* Aim of the task
Each line in the records below, from the one that contains "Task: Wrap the" to the one that contains "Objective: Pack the", should be reproduced exactly, the first and last included.

(Data extracted from a collection)
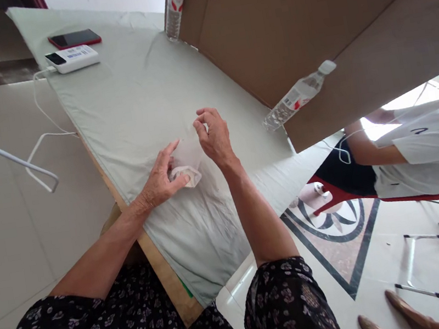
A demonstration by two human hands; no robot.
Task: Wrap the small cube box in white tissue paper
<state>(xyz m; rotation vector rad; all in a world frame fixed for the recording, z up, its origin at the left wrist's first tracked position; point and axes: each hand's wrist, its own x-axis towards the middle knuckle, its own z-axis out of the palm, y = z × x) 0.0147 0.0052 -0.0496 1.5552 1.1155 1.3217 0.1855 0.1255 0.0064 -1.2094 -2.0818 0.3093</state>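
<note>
Over the near part of the cloth, my left hand [159,180] has its thumb pressed on a small, crumpled whitish packet [191,176], while its index finger stretches forward. Part of the packet is hidden behind the thumb and fingers. My right hand [214,135] is raised a little farther off to the right, its fingers curled in a pinch. A faint, see-through film [190,149] appears between the two hands. Whether the right fingers grip its edge is too blurred to make out.
A pale green cloth [130,101] covers the table. A phone [74,39] and white power bank [73,59] with a cable lie at the far left. Two water bottles [296,98] [175,7] stand by a cardboard panel [283,15]. A person in a white shirt [421,149] sits at right.
</note>
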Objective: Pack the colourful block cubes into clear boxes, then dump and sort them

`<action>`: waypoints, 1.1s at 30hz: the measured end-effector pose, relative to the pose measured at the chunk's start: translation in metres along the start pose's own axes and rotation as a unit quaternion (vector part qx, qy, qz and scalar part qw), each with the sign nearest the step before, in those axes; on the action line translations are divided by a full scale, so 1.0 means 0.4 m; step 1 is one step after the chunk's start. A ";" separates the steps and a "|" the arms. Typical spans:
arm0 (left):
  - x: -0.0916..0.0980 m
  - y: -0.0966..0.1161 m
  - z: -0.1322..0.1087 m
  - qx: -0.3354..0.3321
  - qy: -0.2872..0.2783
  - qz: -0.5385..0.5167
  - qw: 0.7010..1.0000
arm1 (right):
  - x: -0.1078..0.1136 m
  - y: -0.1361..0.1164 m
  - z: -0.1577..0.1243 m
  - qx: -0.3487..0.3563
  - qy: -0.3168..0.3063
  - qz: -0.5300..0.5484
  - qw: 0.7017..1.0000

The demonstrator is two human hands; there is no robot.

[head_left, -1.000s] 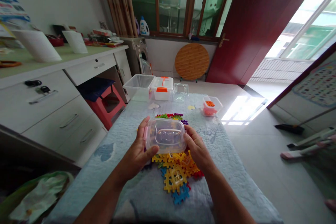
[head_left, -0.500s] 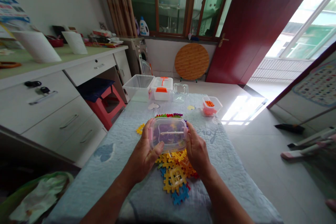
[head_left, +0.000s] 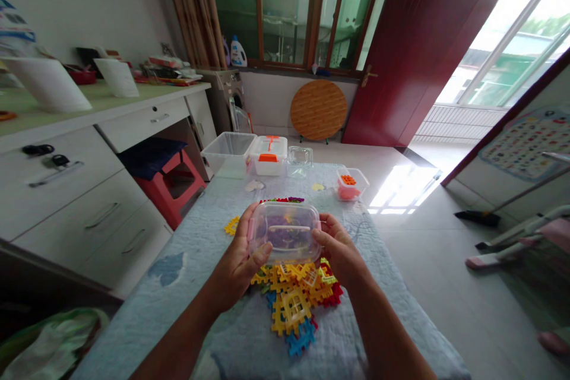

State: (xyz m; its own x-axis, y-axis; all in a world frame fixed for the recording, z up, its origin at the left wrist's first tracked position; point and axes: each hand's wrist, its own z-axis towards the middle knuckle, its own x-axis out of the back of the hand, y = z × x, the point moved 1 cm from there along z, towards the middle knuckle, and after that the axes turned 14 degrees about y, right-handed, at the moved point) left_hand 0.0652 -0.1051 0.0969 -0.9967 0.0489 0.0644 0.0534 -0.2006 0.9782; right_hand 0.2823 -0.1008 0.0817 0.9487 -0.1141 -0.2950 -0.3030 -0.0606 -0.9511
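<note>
A small clear plastic box with pink side clips and a pale handle on its lid is held up between both hands. My left hand grips its left end, with the thumb lying along the front. At the right end, my right hand closes on the box near the pink clip, thumb toward me. Below and behind the box lies a pile of plastic building pieces, yellow, orange, blue, red and green. The box hides part of this pile. One yellow piece lies apart, left of the box.
On the cloth-covered table stand a large clear bin, a white box with orange latches, a clear container and a tub with orange and pink pieces. A red stool stands at the left.
The box tilts slightly differently and shows more of its front. My right thumb has moved onto the box's right end near the clip. The whole view has shifted a little.
</note>
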 end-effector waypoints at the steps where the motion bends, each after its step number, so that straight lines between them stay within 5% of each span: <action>1: 0.000 0.001 0.007 -0.002 -0.004 0.007 1.000 | 0.007 -0.011 0.002 -0.014 -0.008 0.012 1.000; 10: -0.026 -0.025 0.061 -0.036 0.035 0.137 0.989 | 0.017 -0.059 0.023 0.014 -0.008 -0.018 1.000; 18: -0.007 -0.031 0.098 -0.051 0.019 0.078 0.995 | 0.028 -0.063 0.066 0.028 0.029 0.009 0.999; 22: 0.065 -0.065 0.137 -0.068 0.087 0.096 0.989 | 0.058 -0.107 0.163 0.041 0.114 0.099 0.988; 27: 0.173 -0.192 0.179 -0.030 0.199 0.208 0.957 | 0.073 -0.158 0.333 0.028 0.265 0.211 0.941; 33: 0.216 -0.288 0.189 0.002 0.246 0.233 0.941 | 0.032 -0.143 0.502 0.024 0.346 0.230 0.909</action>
State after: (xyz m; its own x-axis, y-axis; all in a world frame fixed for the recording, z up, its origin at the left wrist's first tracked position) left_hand -0.0225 -0.0036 0.0049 -0.7722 -0.5028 0.3885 0.4908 -0.0838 0.8672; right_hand 0.3300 0.1004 0.1136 0.4335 -0.7138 -0.5500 -0.6331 0.1931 -0.7496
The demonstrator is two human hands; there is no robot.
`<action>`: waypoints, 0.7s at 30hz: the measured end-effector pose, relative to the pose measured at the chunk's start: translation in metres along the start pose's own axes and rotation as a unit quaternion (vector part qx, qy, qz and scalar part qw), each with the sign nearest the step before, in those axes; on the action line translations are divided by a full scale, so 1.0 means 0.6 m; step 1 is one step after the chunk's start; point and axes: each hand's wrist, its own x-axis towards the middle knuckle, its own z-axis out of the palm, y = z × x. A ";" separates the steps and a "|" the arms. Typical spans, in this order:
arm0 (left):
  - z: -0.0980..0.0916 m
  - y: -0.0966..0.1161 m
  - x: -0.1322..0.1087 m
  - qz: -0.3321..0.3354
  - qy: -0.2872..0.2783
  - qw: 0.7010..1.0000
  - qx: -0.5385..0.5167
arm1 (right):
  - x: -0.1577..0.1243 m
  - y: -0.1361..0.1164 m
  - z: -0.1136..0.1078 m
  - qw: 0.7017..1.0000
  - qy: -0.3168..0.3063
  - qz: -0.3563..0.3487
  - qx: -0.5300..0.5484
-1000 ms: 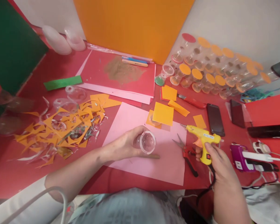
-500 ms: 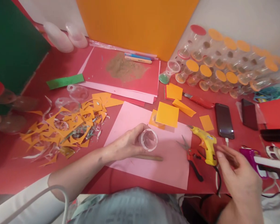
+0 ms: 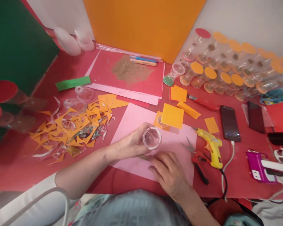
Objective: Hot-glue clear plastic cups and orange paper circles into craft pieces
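My left hand [image 3: 138, 141] is wrapped around a clear plastic bottle top [image 3: 152, 138], its round open rim facing up, above the pink sheet [image 3: 129, 119]. Just below it, the curled fingers of my right hand [image 3: 168, 174] close over a thin wooden stick [image 3: 143, 157], covering most of it. A yellow-orange paper square [image 3: 172, 116] stands just behind, partly over another clear piece on orange paper [image 3: 160, 121]. To the right lie red-handled pliers [image 3: 198, 160] and a yellow glue gun [image 3: 211, 146].
Orange paper scraps [image 3: 73, 125] are heaped on the left. Sand [image 3: 132, 70] and two pens [image 3: 143, 59] lie on red sheets at the back. Rows of clear bottle-top shapes with orange discs [image 3: 196, 67] stand back right. A phone [image 3: 229, 122] and a red-handled cutter [image 3: 205, 103] lie nearer.
My right hand has moved left from beside the glue gun to the wooden stick, its fingers closing there. My left hand still holds the bottle top. The view has shifted slightly.
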 end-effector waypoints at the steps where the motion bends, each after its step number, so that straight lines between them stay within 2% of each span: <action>1: 0.001 0.000 0.000 -0.002 0.001 1.000 -0.004 | -0.001 0.001 0.001 1.000 0.003 -0.002 -0.004; 5: 0.006 0.000 0.002 0.019 0.031 0.999 0.012 | -0.014 0.004 -0.005 1.000 0.012 0.010 0.020; 9: 0.010 -0.006 0.009 0.038 0.078 0.996 0.031 | -0.035 0.008 -0.021 0.993 0.021 0.053 0.101; 14: 0.016 -0.014 0.012 0.026 0.104 0.992 0.059 | -0.059 0.009 -0.023 0.962 0.046 0.128 0.237; 16: 0.017 -0.014 0.012 0.022 0.108 0.992 0.066 | -0.059 0.005 -0.016 0.952 0.061 0.157 0.256; 18: 0.018 -0.012 0.011 0.017 0.111 0.991 0.070 | -0.050 0.000 -0.008 0.954 0.077 0.153 0.247; 21: 0.017 -0.008 0.010 0.012 0.121 0.989 0.081 | -0.023 -0.005 0.001 0.962 0.112 0.107 0.227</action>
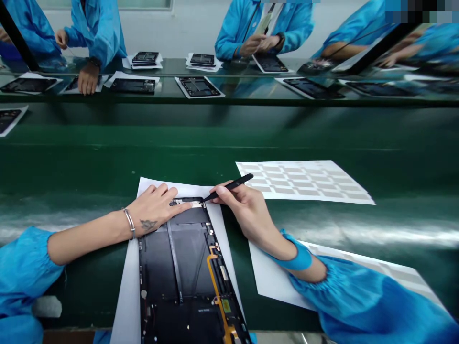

* Task answer
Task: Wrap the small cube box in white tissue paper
<state>(xyz m; rotation vector rad; all in a world frame fixed for the recording, z up, its origin at the left wrist's first tracked position; point and axes: each hand's wrist, its own x-axis towards the middle knuckle, its own z-axis out of the palm, y = z × x) 0.0147 0.0052 -0.0496 1.5552 1.1155 1.3217 0.1855 0.1255 0.0064 -1.2094 -2.0818 0.3093</state>
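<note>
Over the near part of the cloth, my left hand [159,180] has its thumb pressed on a small, crumpled whitish packet [191,176], while its index finger stretches forward. Part of the packet is hidden behind the thumb and fingers. My right hand [214,135] is raised a little farther off to the right, its fingers curled in a pinch. A faint, see-through film [190,149] appears between the two hands. Whether the right fingers grip its edge is too blurred to make out.
A pale green cloth [130,101] covers the table. A phone [74,39] and white power bank [73,59] with a cable lie at the far left. Two water bottles [296,98] [175,7] stand by a cardboard panel [283,15]. A person in a white shirt [421,149] sits at right.
</note>
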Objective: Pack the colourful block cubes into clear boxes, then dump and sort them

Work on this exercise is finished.